■ Recorded information
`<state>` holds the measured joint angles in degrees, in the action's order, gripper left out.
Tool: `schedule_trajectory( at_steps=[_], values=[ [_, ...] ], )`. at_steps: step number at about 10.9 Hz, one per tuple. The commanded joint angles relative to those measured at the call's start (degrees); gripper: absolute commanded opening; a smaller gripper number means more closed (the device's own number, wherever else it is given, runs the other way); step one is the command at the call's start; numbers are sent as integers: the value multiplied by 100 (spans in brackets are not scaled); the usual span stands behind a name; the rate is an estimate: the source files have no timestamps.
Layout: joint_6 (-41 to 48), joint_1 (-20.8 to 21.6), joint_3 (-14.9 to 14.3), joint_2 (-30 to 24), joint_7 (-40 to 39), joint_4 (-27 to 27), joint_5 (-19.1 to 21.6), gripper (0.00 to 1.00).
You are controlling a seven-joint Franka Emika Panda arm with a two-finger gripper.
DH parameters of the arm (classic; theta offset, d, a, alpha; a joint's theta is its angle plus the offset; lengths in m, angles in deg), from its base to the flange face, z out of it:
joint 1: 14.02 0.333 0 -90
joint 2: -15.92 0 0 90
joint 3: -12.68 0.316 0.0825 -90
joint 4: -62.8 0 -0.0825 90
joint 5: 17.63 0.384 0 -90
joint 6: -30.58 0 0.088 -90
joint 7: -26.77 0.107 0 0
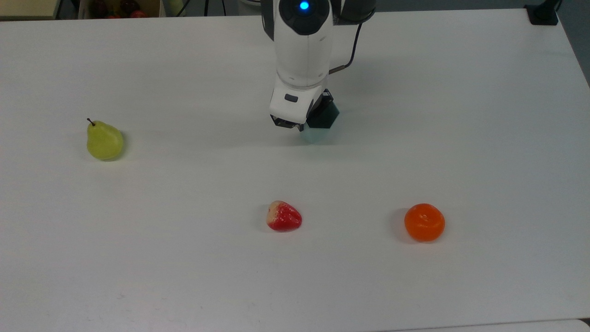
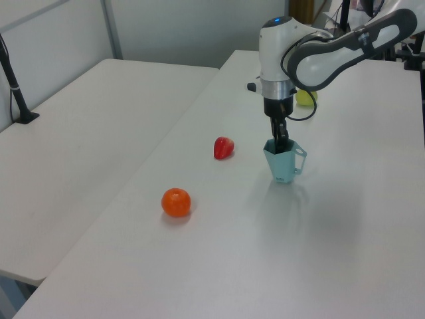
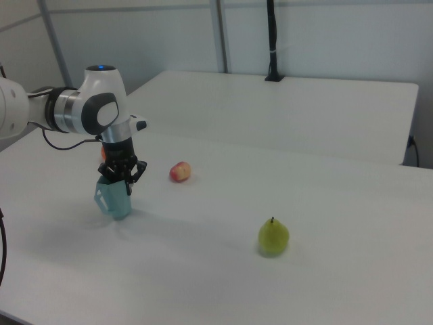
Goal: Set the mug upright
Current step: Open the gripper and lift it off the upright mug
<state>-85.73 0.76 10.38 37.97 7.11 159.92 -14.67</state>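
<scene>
Upright mug (image 2: 282, 164), apparently mid-table (image 1: 461, 138)

My white table (image 1: 461, 115) carries four loose things around the strawberry (image 1: 284, 216). The orange (image 1: 424, 222) sits to the top view's right of it, well apart. The pear (image 1: 104, 141) lies far off to the top view's left. The pale blue mug (image 2: 284, 161) stands upright beyond the strawberry.
</scene>
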Motion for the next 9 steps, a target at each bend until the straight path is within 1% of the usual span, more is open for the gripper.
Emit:
schedule_trajectory(
  at_steps=[1,2,3,4,6,7,8,9],
  values=[
    [-695,-19,28,-69,-434,229,153,5],
    [-769,-36,28,-68,-390,229,161,17],
    [-743,-36,28,-77,-346,220,170,48],
    [-726,-36,28,-77,-215,203,170,93],
    [-656,-36,19,-164,49,167,170,100],
    [-368,-36,2,-287,198,80,170,100],
    [105,-36,-33,-436,399,-51,74,100],
    [544,-36,-51,-681,645,-122,-127,100]
  ],
)
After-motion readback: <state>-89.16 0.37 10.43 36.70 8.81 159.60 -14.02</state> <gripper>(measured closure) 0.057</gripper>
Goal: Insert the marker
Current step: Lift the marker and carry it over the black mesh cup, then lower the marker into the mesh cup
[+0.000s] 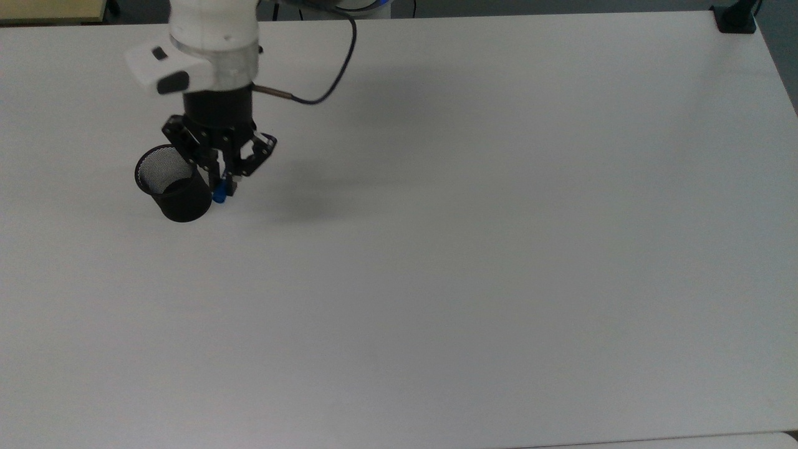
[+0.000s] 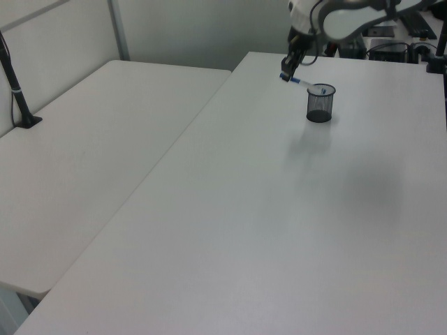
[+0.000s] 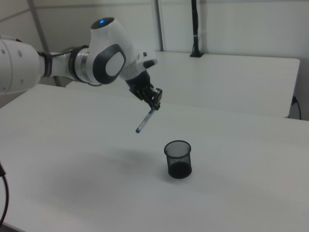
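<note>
One item in my jaws: the marker (image 3: 145,121), which I am clamping near its upper end, my two fingers closed against its barrel.

- My gripper (image 3: 154,101) is hanging in the air above the white table (image 3: 251,159), touching nothing but the marker.
- The marker is slanting, not hanging plumb. In the right view its free lower end is trailing down and toward the right view's left; in the left view (image 2: 302,82) the barrel is running from my gripper (image 2: 286,72) down toward the left view's right, its far end showing at the cup's rim. Whether that tip is already over the opening or merely lined up with it in that view, I cannot tell.
- The black mesh cup (image 3: 178,159) is standing upright on the table, mouth open, below my jaws and to the right view's right of the marker's lower end. In the top view my gripper (image 1: 223,181) is lying just beside the cup (image 1: 174,191), at the top view's right of its rim, with only the marker's blue end (image 1: 219,197) showing under my fingers.

Judgement: the coming move is turning on the tilt. I am needing the lower tip over the mouth and the long axis nearer upright before I am lowering or letting go.
</note>
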`<move>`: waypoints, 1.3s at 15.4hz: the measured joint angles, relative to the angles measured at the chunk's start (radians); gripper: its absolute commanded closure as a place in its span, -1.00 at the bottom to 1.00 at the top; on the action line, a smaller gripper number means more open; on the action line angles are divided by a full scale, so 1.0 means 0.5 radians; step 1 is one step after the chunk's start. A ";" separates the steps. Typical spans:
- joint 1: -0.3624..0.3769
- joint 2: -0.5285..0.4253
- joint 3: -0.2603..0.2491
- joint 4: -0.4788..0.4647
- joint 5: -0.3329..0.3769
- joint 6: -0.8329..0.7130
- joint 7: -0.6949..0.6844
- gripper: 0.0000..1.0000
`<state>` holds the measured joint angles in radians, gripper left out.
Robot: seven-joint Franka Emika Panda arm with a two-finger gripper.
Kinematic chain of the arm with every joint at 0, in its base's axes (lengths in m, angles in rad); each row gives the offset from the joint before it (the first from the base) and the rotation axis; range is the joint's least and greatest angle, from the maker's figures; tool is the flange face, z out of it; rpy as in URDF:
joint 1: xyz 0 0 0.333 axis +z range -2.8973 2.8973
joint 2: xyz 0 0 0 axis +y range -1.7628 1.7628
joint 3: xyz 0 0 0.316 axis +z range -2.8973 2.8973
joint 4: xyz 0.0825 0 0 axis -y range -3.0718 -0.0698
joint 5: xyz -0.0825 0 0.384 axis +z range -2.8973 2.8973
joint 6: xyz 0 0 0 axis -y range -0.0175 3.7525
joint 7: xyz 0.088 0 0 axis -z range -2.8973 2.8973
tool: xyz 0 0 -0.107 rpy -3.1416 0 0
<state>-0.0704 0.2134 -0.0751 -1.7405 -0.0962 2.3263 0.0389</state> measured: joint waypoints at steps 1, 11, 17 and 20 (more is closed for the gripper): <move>-0.051 -0.052 -0.001 -0.015 0.106 0.000 -0.145 0.81; -0.372 -0.212 -0.003 -0.387 0.620 0.556 -1.008 0.80; -0.347 -0.011 0.004 -0.463 0.700 1.072 -1.008 0.81; -0.347 0.057 0.004 -0.470 0.701 1.195 -1.008 0.80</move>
<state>-0.2438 0.2417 -0.0730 -1.9756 0.2543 2.9240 -0.4649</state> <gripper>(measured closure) 0.815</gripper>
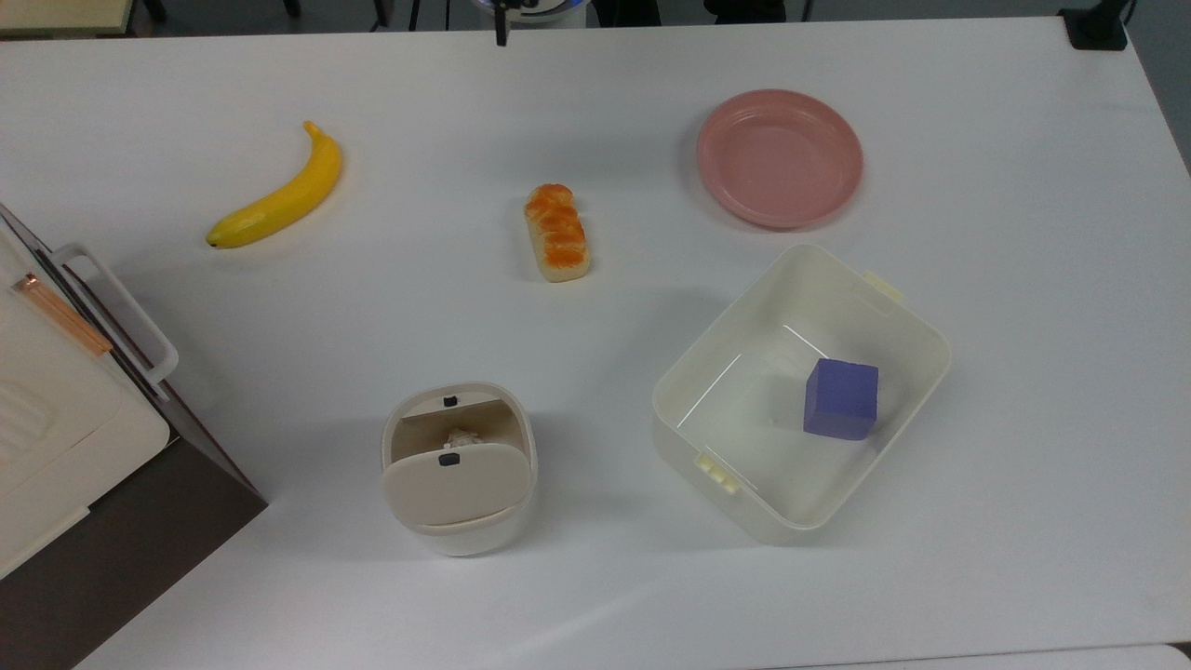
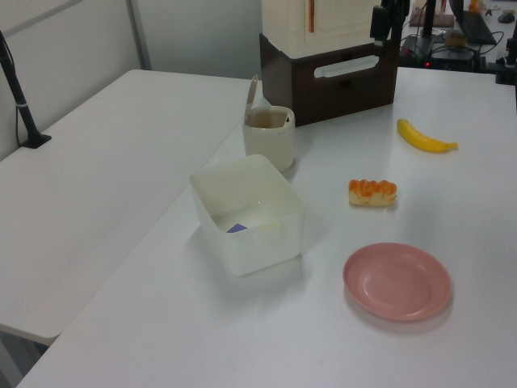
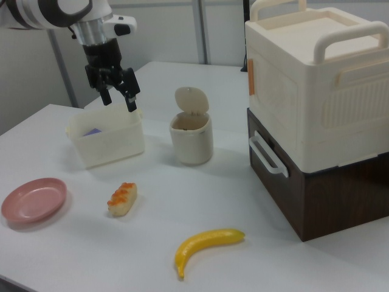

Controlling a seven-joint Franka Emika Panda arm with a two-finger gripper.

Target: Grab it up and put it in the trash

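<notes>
The trash bin (image 1: 459,521) is small, cream-white and rounded, and stands near the table's front in the top view. Its beige swing lid (image 1: 453,484) with a dark button is tipped open. The tiny off-white paper wad (image 1: 460,436) lies inside the bin, under the opening. In the right view the bin (image 3: 191,143) has its lid (image 3: 190,99) standing up. My gripper (image 3: 117,97) hangs high above the table, far from the bin, open with nothing between its fingers. A dark part of the gripper (image 2: 386,20) shows at the left view's top edge.
An orange-topped bread loaf (image 1: 556,233), a banana (image 1: 279,191) and a pink plate (image 1: 780,158) lie on the white table. A cream rectangular tub (image 1: 916,326) holds a blue cube (image 1: 842,398). A cream box on a brown base (image 1: 56,419) fills the top view's left corner.
</notes>
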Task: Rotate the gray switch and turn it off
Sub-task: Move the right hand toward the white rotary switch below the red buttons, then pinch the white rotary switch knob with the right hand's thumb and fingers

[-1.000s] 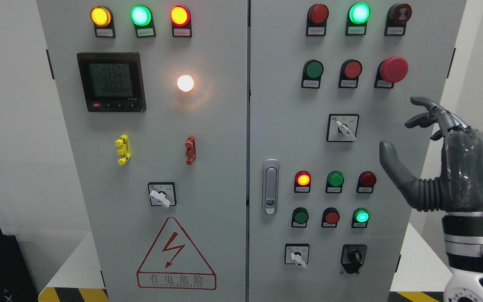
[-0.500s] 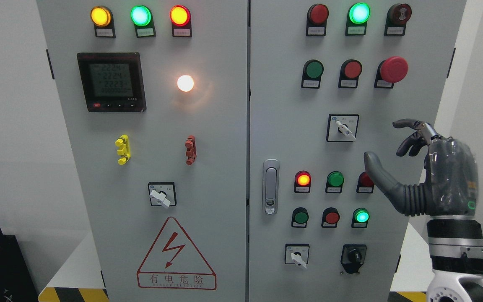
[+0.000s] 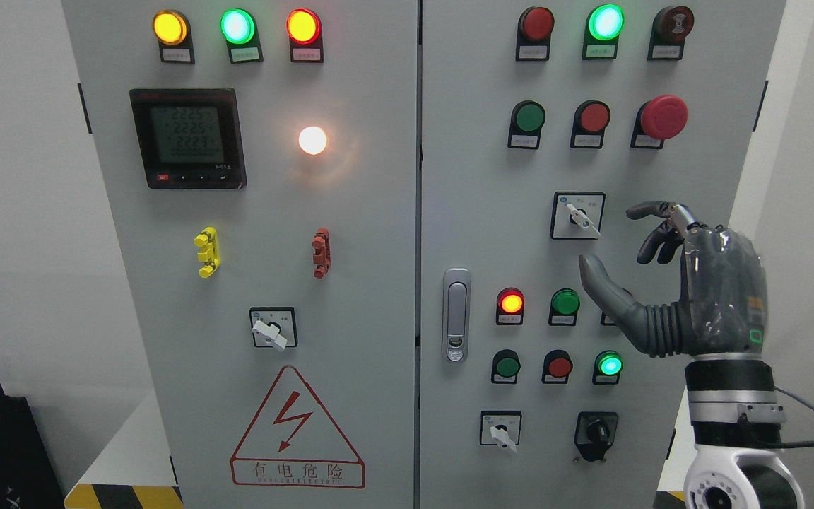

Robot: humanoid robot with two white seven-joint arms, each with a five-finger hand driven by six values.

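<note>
I'm holding the right hand [image 3: 668,283] open and empty, with the gray switch [image 3: 579,216] lying just up-left of its fingertips [image 3: 639,211], lever slanting down-right.

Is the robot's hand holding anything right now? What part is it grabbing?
No, nothing. The right hand is open, with thumb and fingers spread, in front of the cabinet. It sits just right of the gray switch and does not touch it.
</note>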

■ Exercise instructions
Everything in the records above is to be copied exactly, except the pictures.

■ Answer below
`<state>` holds the measured joint angles in degrees, in the action's order, gripper left out.
Tool: `schedule_trajectory( at_steps=[_], values=[ [_, ...] ], )`. at_steps: step number at about 10.9 Hz, one per tuple. The commanded joint angles relative to those measured at the call's start (degrees); gripper: absolute commanded opening; a smaller gripper number means more closed (the device's own number, wherever else it is given, runs the other way); step one is the command at the call's start; numbers are sent as integers: the value multiplied by 100 (spans in brackets are not scaled); the usual span stands behind a name; the rate is an estimate: the source files have no timestamps.
Layout: joint_6 (-41 to 48), joint_1 (-20.8 to 21.6), joint_3 (-14.9 to 14.3), joint_2 (-30 to 24), joint_7 (-40 to 39), joint_4 (-27 to 27), joint_5 (-19.1 to 21.6), gripper (0.00 to 1.00).
You are controlling a seven-joint Franka Emika Panda arm with a two-finger gripper.
DH parameters of the arm (classic; theta offset, d, a, alpha; a joint's theta is its angle plus the offset; lengths in m, angles in deg), from its base to the flange face, z out of it:
joint 1: 14.02 0.333 0 -90
joint 2: -15.92 0 0 90
joint 3: -12.68 0.316 0.0825 -90
joint 4: -62.8 0 -0.0825 90
joint 5: 17.63 0.384 0 -90
joint 6: -30.58 0 0.088 -90
joint 7: -26.77 0.107 0 0
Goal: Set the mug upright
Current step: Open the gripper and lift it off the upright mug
<state>-85.73 0.76 10.38 37.97 7.11 159.92 -14.67</state>
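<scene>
Upright mug (image 2: 282, 164), apparently mid-table (image 1: 461, 138)

My white table (image 1: 461, 115) carries four loose things around the strawberry (image 1: 284, 216). The orange (image 1: 424, 222) sits to the top view's right of it, well apart. The pear (image 1: 104, 141) lies far off to the top view's left. The pale blue mug (image 2: 284, 161) stands upright beyond the strawberry.
</scene>
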Motion for the next 9 steps, a target at each bend until the straight path is within 1% of the usual span, more is open for the gripper.
Emit:
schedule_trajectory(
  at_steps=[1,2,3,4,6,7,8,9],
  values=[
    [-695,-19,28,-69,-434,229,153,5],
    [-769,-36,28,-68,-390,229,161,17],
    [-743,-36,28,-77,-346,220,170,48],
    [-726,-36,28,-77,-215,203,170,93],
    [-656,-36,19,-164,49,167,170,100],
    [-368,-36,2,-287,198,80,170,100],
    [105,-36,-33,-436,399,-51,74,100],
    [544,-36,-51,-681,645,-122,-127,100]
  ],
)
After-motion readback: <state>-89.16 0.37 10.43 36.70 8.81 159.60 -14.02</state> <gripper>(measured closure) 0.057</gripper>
Goal: Insert the marker
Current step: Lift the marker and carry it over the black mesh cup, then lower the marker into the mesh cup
[+0.000s] 
[+0.000s] 
[+0.000s] 
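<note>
One item in my jaws: the marker (image 3: 145,121), which I am clamping near its upper end, my two fingers closed against its barrel.

- My gripper (image 3: 154,101) is hanging in the air above the white table (image 3: 251,159), touching nothing but the marker.
- The marker is slanting, not hanging plumb. In the right view its free lower end is trailing down and toward the right view's left; in the left view (image 2: 302,82) the barrel is running from my gripper (image 2: 286,72) down toward the left view's right, its far end showing at the cup's rim. Whether that tip is already over the opening or merely lined up with it in that view, I cannot tell.
- The black mesh cup (image 3: 178,159) is standing upright on the table, mouth open, below my jaws and to the right view's right of the marker's lower end. In the top view my gripper (image 1: 223,181) is lying just beside the cup (image 1: 174,191), at the top view's right of its rim, with only the marker's blue end (image 1: 219,197) showing under my fingers.

Judgement: the coming move is turning on the tilt. I am needing the lower tip over the mouth and the long axis nearer upright before I am lowering or letting go.
</note>
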`<move>`: waypoints, 1.3s at 15.4hz: the measured joint angles, relative to the angles measured at the chunk's start (radians); gripper: its absolute commanded closure as a place in its span, -1.00 at the bottom to 1.00 at the top; on the action line, a smaller gripper number means more open; on the action line angles are divided by a full scale, so 1.0 means 0.5 radians; step 1 is one step after the chunk's start. A ";" separates the steps. Typical spans:
- joint 1: -0.3624..0.3769
- joint 2: -0.5285..0.4253
- joint 3: -0.2603..0.2491
- joint 4: -0.4788..0.4647
- joint 5: -0.3329..0.3769
- joint 6: -0.8329..0.7130
- joint 7: -0.6949..0.6844
- gripper: 0.0000..1.0000
`<state>` holds the measured joint angles in radians, gripper left out.
Robot: seven-joint Franka Emika Panda arm with a two-finger gripper.
Kinematic chain of the arm with every joint at 0, in its base's axes (lengths in m, angles in rad); each row gives the offset from the joint before it (the first from the base) and the rotation axis; range is the joint's least and greatest angle, from the maker's figures; tool is the flange face, z out of it; rpy as in URDF:
joint 1: xyz 0 0 0.333 axis +z range -2.8973 2.8973
joint 2: xyz 0 0 0 axis +y range -1.7628 1.7628
joint 3: xyz 0 0 0.316 axis +z range -2.8973 2.8973
joint 4: xyz 0.0825 0 0 axis -y range -3.0718 -0.0698
joint 5: xyz -0.0825 0 0.384 axis +z range -2.8973 2.8973
joint 6: xyz 0 0 0 axis -y range -0.0175 3.7525
joint 7: xyz 0.088 0 0 axis -z range -2.8973 2.8973
tool: xyz 0 0 -0.107 rpy -3.1416 0 0
<state>-0.0704 0.2134 -0.0751 -1.7405 -0.0962 2.3263 0.0389</state> measured: joint waypoints at steps 1, 11, 17 and 20 (more is closed for the gripper): <move>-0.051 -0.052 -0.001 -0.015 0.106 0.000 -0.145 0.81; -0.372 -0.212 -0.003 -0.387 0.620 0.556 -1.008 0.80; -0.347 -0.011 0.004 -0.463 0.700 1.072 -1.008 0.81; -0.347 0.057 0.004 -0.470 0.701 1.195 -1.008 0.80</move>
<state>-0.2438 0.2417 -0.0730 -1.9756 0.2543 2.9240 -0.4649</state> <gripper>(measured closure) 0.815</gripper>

Controlling a seven-joint Franka Emika Panda arm with a two-finger gripper.

Target: Grab it up and put it in the trash

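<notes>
The trash bin (image 1: 459,521) is small, cream-white and rounded, and stands near the table's front in the top view. Its beige swing lid (image 1: 453,484) with a dark button is tipped open. The tiny off-white paper wad (image 1: 460,436) lies inside the bin, under the opening. In the right view the bin (image 3: 191,143) has its lid (image 3: 190,99) standing up. My gripper (image 3: 117,97) hangs high above the table, far from the bin, open with nothing between its fingers. A dark part of the gripper (image 2: 386,20) shows at the left view's top edge.
An orange-topped bread loaf (image 1: 556,233), a banana (image 1: 279,191) and a pink plate (image 1: 780,158) lie on the white table. A cream rectangular tub (image 1: 916,326) holds a blue cube (image 1: 842,398). A cream box on a brown base (image 1: 56,419) fills the top view's left corner.
</notes>
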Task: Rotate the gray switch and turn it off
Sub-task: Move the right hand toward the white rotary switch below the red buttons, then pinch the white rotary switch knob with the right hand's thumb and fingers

[-1.000s] 
[-0.500s] 
[+0.000s] 

Robot: humanoid robot with two white seven-joint arms, each with a five-finger hand driven by six values.

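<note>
I'm holding the right hand [image 3: 668,283] open and empty, with the gray switch [image 3: 579,216] lying just up-left of its fingertips [image 3: 639,211], lever slanting down-right.

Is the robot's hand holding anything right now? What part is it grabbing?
No, nothing. The right hand is open, with thumb and fingers spread, in front of the cabinet. It sits just right of the gray switch and does not touch it.
</note>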

Nothing else is required to complete the exercise.